• [MATERIAL PROVIDED]
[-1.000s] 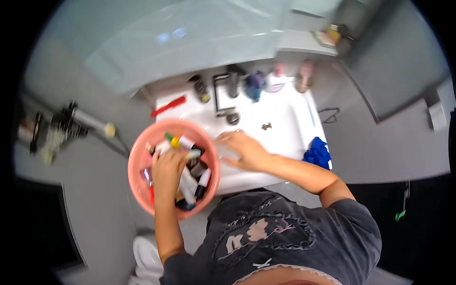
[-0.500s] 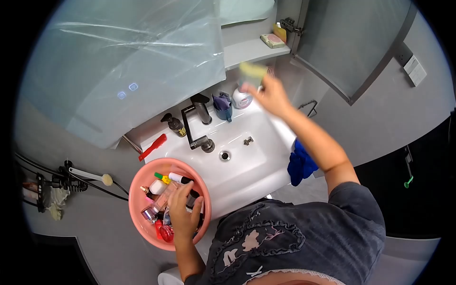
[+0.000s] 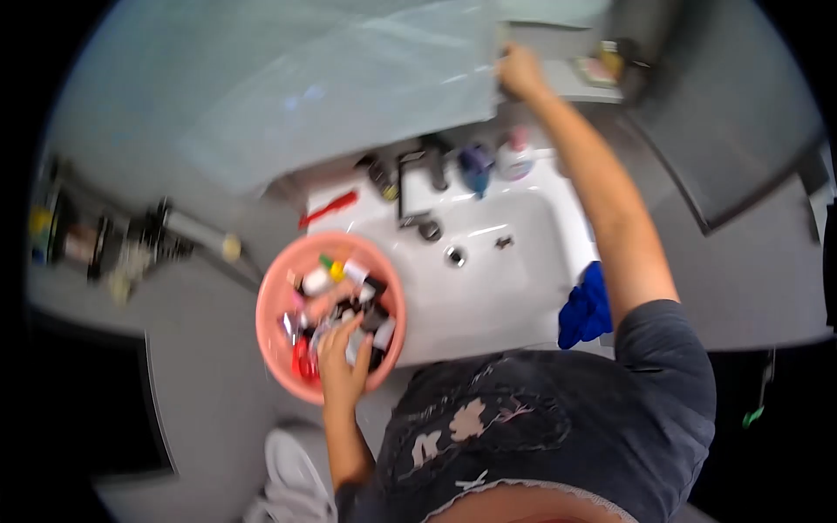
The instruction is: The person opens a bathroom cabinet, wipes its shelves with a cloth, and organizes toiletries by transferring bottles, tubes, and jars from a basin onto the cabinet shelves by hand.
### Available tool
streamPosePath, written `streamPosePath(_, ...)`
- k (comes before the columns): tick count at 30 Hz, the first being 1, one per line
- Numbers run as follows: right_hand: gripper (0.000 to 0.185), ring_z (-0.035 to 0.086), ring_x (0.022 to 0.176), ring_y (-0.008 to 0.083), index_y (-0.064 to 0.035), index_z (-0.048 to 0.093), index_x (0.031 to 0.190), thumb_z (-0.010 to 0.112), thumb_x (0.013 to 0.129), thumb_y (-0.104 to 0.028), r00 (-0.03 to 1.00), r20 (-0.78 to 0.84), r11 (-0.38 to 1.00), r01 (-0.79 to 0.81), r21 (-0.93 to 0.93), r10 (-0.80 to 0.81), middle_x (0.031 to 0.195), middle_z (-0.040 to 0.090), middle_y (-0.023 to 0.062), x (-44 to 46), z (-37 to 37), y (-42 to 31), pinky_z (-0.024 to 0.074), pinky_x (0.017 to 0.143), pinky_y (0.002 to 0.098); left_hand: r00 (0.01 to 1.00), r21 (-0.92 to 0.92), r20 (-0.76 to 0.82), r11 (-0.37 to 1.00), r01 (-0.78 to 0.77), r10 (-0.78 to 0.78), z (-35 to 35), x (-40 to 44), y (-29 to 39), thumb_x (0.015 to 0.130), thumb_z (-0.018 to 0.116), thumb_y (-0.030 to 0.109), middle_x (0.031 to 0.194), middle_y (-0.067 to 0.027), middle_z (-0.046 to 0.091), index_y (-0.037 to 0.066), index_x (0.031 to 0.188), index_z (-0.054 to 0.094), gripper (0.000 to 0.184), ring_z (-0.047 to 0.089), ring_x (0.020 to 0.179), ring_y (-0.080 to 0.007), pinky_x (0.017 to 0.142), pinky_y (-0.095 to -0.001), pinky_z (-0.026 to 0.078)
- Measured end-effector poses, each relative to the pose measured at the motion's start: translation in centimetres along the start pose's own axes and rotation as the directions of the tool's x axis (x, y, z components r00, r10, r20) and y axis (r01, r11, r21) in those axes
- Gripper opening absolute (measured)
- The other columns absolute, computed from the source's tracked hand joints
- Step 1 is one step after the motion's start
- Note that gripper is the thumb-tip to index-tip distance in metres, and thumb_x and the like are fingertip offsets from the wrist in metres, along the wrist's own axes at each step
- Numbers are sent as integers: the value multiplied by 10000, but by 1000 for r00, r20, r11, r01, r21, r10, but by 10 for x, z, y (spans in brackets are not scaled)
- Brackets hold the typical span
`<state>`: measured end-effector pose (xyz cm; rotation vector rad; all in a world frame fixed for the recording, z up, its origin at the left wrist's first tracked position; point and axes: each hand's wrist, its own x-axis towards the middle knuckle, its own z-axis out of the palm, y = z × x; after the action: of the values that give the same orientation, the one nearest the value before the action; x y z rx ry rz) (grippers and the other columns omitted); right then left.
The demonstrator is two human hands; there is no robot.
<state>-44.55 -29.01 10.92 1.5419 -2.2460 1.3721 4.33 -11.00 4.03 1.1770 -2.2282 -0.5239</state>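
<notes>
Left hand (image 3: 343, 353) is over the near part of the pink basin (image 3: 273, 342), fingers spread, thumb apart, clenched on nothing visible; the mixed bottles and small containers (image 3: 353, 272) lie heaped under and beside it. Right hand (image 3: 521, 71) is raised to the cabinet shelf (image 3: 565, 80), fingertips hidden by the mirror panel (image 3: 375, 78) and blurred; whether it grasps anything cannot be told. Risk, judged: anything poorly gripped up there could catch the panel's edge and drop toward the sink (image 3: 514, 305). Risk: a lowered right forearm could sweep over the pink-topped bottle (image 3: 515, 161), which stands just beside the blue cup (image 3: 475, 174). Risk: the basin overlaps the sink's left edge in this view, its support unseen; a push on the rim might tip it if it is poorly borne. Edges: shelf lip just beside the right hand; swung-out cabinet door (image 3: 732, 105) farther right, apart from the arm. Widest room for movement appears to be above the sink bowl, between basin and blue cloth (image 3: 586, 309); tightest, between panel and shelf.
</notes>
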Motion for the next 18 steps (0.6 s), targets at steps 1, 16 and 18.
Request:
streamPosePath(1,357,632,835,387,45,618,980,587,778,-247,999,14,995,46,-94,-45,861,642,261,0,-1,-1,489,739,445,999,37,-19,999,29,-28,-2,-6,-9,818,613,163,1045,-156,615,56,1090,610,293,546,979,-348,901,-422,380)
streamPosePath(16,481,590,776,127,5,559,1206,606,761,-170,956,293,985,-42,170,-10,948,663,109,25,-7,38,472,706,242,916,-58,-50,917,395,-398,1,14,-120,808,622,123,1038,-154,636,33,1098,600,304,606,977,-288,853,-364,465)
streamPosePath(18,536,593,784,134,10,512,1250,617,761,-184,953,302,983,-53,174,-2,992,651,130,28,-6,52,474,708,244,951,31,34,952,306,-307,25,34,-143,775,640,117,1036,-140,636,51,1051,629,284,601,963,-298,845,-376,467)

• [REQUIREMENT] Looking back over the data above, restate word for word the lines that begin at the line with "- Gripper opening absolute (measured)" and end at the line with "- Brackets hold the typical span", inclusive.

• [EXERCISE RESPONSE]
- Gripper opening absolute (measured)
- The other columns absolute, computed from the source's tracked hand joints
- Step 1 is one step after the motion's start
- Note that gripper is the thumb-tip to index-tip distance in metres, and thumb_x and the like are fingertip offsets from the wrist in metres, along the wrist's own axes at each step
- Numbers are sent as integers: the value multiplied by 10000, but by 1000 for r00, r20, r11, r01, r21, r10, but by 10 for x, z, y (spans in brackets are not scaled)
- Brackets hold the typical span

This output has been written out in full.